Is this the end of DACA?
National Security Secretary John Kelly is considering denying Temporary Protected Status (TPS) to hundreds of thousands of immigrants in the United States.
This is what Congressman Luis V. Gutierrez said after meeting with members of the Congressional Hispanic Caucus (CHC) behind closed doors with Secretary Kelly last Wednesday.
The questions that the Hispanic representatives had for the secretary were quite obvious: will the DACA (Deferred Action Plan for Hispanic citizens arriving in the country as a child) continue? Will ICE's arrests continue against citizens without a criminal record? Will the Temporary Protected Status be renewed? What will happen to deported veterans?
Following Kelly's responses, Gutierrez believes that we must prepare for the worst: the beginning of a massive deportation.
"Secretary Kelly determines the future of TPS and basically told us he is not sure if he will extend it for hundreds of thousands of people. He also said that the future of DACA is up to Attorney General Jeff Sessions, America’s leading advocate against immigration," Gutierrez said in a column published by the National Institute for Latino Policy.
For the congressman, DACA is sentenced to death and with it, the status of hundreds of thousands of Hispanic citizens who have lived legally in the country for many years.
“This was a wake-up call that Trump, Sessions and Kelly are serious about mass deportation and are anxious to get started. It is a call to action for people who oppose mass deportation and turning the documented into undocumented so that they can be deported,” continued the congressman, urging the community to take action on the issue.
Attendees of the meeting emphasized the decision-making power of the Secretary of Homeland Security, insisting that the future of thousands of people depended on him, but the official simply stated that such decisions were beyond his reach and that it was the work of Congress to change the laws if they did not meet their demands.

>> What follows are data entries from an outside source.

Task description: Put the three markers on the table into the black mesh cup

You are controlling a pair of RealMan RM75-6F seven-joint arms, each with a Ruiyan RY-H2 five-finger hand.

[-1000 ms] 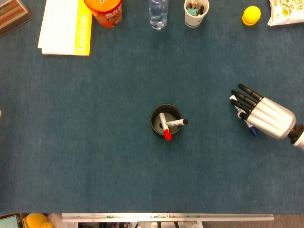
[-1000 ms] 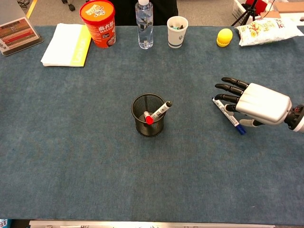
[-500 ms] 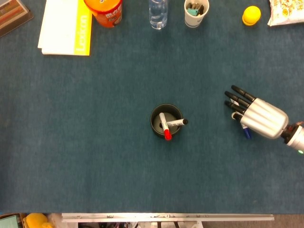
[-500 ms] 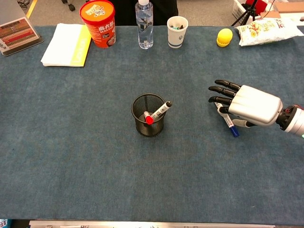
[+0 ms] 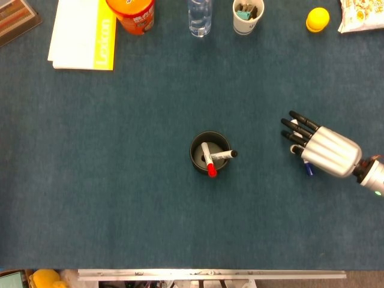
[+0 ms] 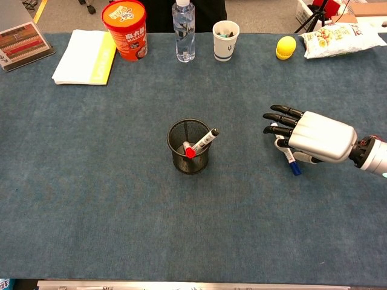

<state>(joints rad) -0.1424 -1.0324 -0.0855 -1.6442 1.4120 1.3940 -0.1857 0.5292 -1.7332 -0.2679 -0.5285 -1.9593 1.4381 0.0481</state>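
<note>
Chest view: the blue-capped marker (image 6: 289,158), the last of the three, lies flat on the worktop (image 6: 109,199) under your right hand (image 6: 311,138), only its lower barrel and blue tip showing past the palm. The hand is palm-down with fingers (image 6: 278,120) extended toward the cup. Whether the thumb side has closed on the marker you cannot tell from either view; nothing shows it lifted off the cloth.

The black mesh cup (image 6: 188,147) stands upright, well apart to the left of the hand. It already holds the red-capped marker (image 6: 188,150) and the black-capped marker (image 6: 205,138), which leans out over the rim toward your hand.

Risks from here, as judgement:
- The marker is round and lies on soft cloth. If the fingers close off-centre, it can roll or skid out from under the palm.
- A pinch near one end would let the long barrel swing and slip during the carry.
- The leaning black-capped marker juts into the approach path. Brushing it could tip the light cup or flick the marker out.
- A marker released at a flat angle may bridge the rim or rest on the two inside instead of dropping in.

The left hand shows in neither view. Along the far edge sit an orange tub (image 6: 124,29), water bottle (image 6: 184,31) and paper cup (image 6: 225,40), well clear.
</note>
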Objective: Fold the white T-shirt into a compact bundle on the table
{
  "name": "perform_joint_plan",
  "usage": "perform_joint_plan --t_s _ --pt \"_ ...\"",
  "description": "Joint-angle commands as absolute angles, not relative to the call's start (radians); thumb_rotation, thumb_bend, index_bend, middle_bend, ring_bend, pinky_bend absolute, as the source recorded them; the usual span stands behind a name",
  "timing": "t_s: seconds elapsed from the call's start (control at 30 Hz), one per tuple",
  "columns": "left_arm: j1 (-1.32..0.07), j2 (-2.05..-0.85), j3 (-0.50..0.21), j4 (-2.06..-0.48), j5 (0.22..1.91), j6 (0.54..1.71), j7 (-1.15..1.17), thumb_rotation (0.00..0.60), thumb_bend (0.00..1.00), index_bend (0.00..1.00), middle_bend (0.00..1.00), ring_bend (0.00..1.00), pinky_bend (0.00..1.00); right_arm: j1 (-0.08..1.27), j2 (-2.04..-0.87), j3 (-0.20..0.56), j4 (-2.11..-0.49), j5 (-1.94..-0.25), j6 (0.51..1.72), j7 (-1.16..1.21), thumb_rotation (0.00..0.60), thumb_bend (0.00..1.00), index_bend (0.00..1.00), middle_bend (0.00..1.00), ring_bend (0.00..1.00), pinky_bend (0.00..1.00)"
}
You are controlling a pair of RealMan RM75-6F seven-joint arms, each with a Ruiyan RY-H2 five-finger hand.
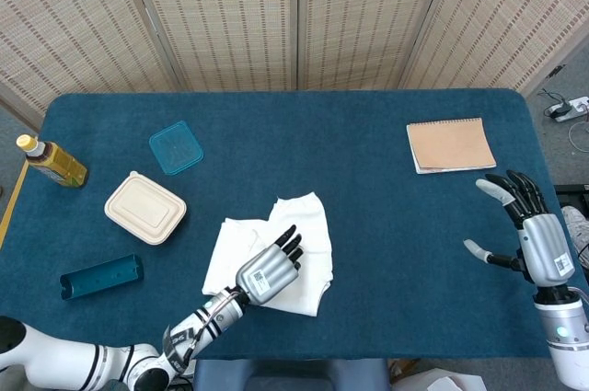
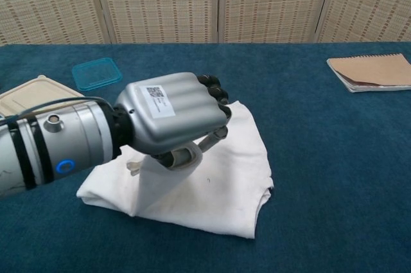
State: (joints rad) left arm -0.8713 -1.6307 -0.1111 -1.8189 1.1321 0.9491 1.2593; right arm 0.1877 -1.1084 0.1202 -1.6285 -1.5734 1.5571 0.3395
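Note:
The white T-shirt (image 1: 276, 242) (image 2: 231, 176) lies partly folded at the near middle of the blue table (image 1: 368, 216). My left hand (image 1: 270, 270) (image 2: 173, 115) hovers over its centre and pinches a fold of the cloth, lifted just under the palm in the chest view. The shirt's left part is doubled over toward the right. My right hand (image 1: 534, 235) is at the table's right edge, far from the shirt, fingers spread and holding nothing. It does not show in the chest view.
A beige lidded box (image 1: 144, 207) (image 2: 26, 96), a teal lid (image 1: 176, 146) (image 2: 96, 72), a teal tray (image 1: 101, 277) and a bottle (image 1: 52, 162) sit on the left. A brown notebook (image 1: 450, 144) (image 2: 376, 71) lies at the far right.

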Motion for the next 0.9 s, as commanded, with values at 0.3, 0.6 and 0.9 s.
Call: perform_joint_plan --t_s 0.3,0.6,0.9 --pt "-0.951 -1.740 -0.127 -1.758 1.016 1.017 1.348 0.600 0.47 0.77 0.29 0.14 0.06 0.182 -1.106 0.124 -1.618 -1.565 1.554 0.355 0.600 0.07 0.20 0.15 0.03 0.02" --pt "-0.988 -1.798 -0.101 -1.739 0.975 1.068 1.400 0.600 0.47 0.75 0.29 0.14 0.06 0.179 -1.102 0.127 -1.612 -1.558 1.550 0.362 0.600 0.07 0.20 0.15 0.03 0.02" --pt "-1.022 -1.868 -0.091 -1.714 0.907 1.128 1.472 0.600 0.42 0.53 0.22 0.09 0.06 0.172 -1.098 0.130 -1.607 -1.557 1.555 0.371 0.600 0.07 0.20 0.15 0.03 0.02"
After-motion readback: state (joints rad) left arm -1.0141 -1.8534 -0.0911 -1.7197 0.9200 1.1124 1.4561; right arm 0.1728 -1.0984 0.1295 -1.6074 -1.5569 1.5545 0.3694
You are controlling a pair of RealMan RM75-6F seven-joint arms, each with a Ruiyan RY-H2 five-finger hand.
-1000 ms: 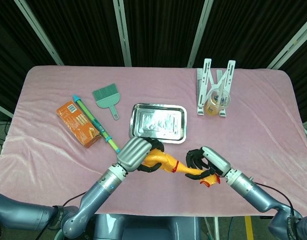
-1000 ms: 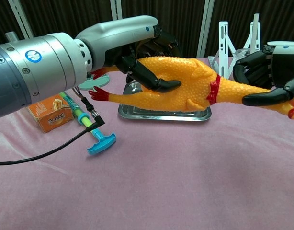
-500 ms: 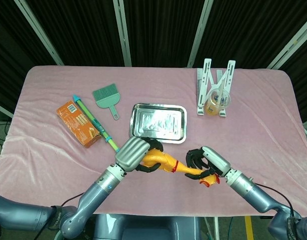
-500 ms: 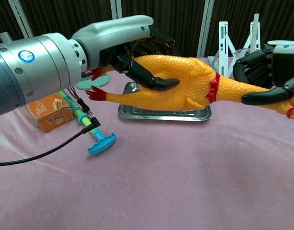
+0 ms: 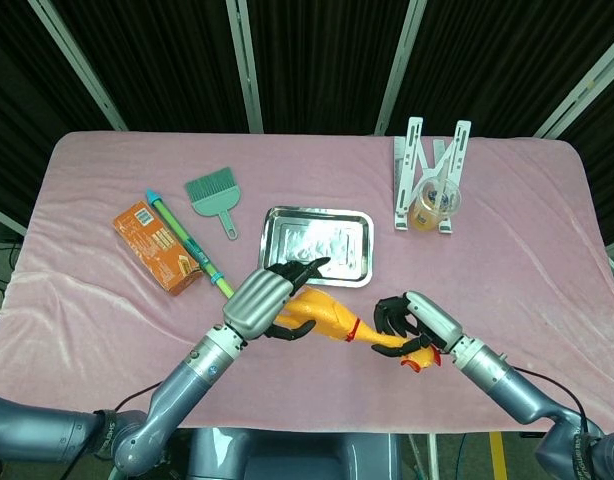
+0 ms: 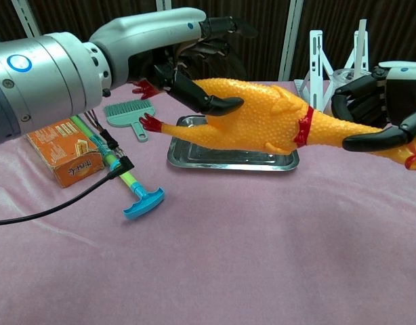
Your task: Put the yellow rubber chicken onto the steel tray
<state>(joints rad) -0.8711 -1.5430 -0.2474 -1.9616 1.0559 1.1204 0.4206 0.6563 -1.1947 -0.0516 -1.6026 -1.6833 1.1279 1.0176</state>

According to Gutierrez, “he either does not understand his authority under current law or was stonewalling or doing a very convincing job of playing dumb – or maybe some combination of the three”, so as to coincide with the president's agenda of deporting millions of people, while pretending not to understand the power he has in the matter.
The DACA program was created in 2012 by President Barack Obama to try to protect young people coming to the United States before they turn 16 years old. Most of these young people, despite having spent their entire lives in the country, continue to be considered undocumented immigrants at risk of being deported.
The program allows those known as "Dreamers" access to a work permit, education and protection before deportation as long as they have no criminal record. According to Gutierrez, about 800,000 people would be protected under the program.
Although President Trump promised during his campaign to eliminate the program, months after his inauguration he assured that the dreamers would have nothing to worry about.
But in June, his administration decided to end the DAPA (Deferred Action for Parents and Lawful Permanent Residents) program, which protected undocumented immigrant parents from US citizen children.
During the same month, Texas attorneys general and nine other Republican states urged Attorney General Jeff Sessions to remove DACA, threatening to take the matter to court, as Telemundo reported.
In the face of these circumstances, Kelly told Hispanic lawmakers that several legal counselors have convinced him that it is unlikely that DACA will survive a court, denying by default the administration's support.
"He did not indicate that they would (defend it). He didn't say that they wouldn't, but he didn't say that they would," said New Jersey Democratic Sen. Bob Menendez. "So between that and what he says is the legal analysis he's heard, it's not a pretty picture," CNN reported.
Nanette Díaz Barragan, a Democrat from California, said that Caucus members asked Kelly if he would be willing to publicly support the DACA legislation, and that the secretary said he would consider it. Barragán took the opportunity to remind him that on other occasions the administration had supported the preservation of some legislation, insisting that he support the bipartisan legislation known as the Bridge Act, which could preserve the DACA program, but the secretary did not promise anything.
With Kelly washing his hands on the issue and the frustration of the congressmen, everything seems to indicate that it is time for the Hispanic community to organize to defend their rights in face of the worst of scenarios.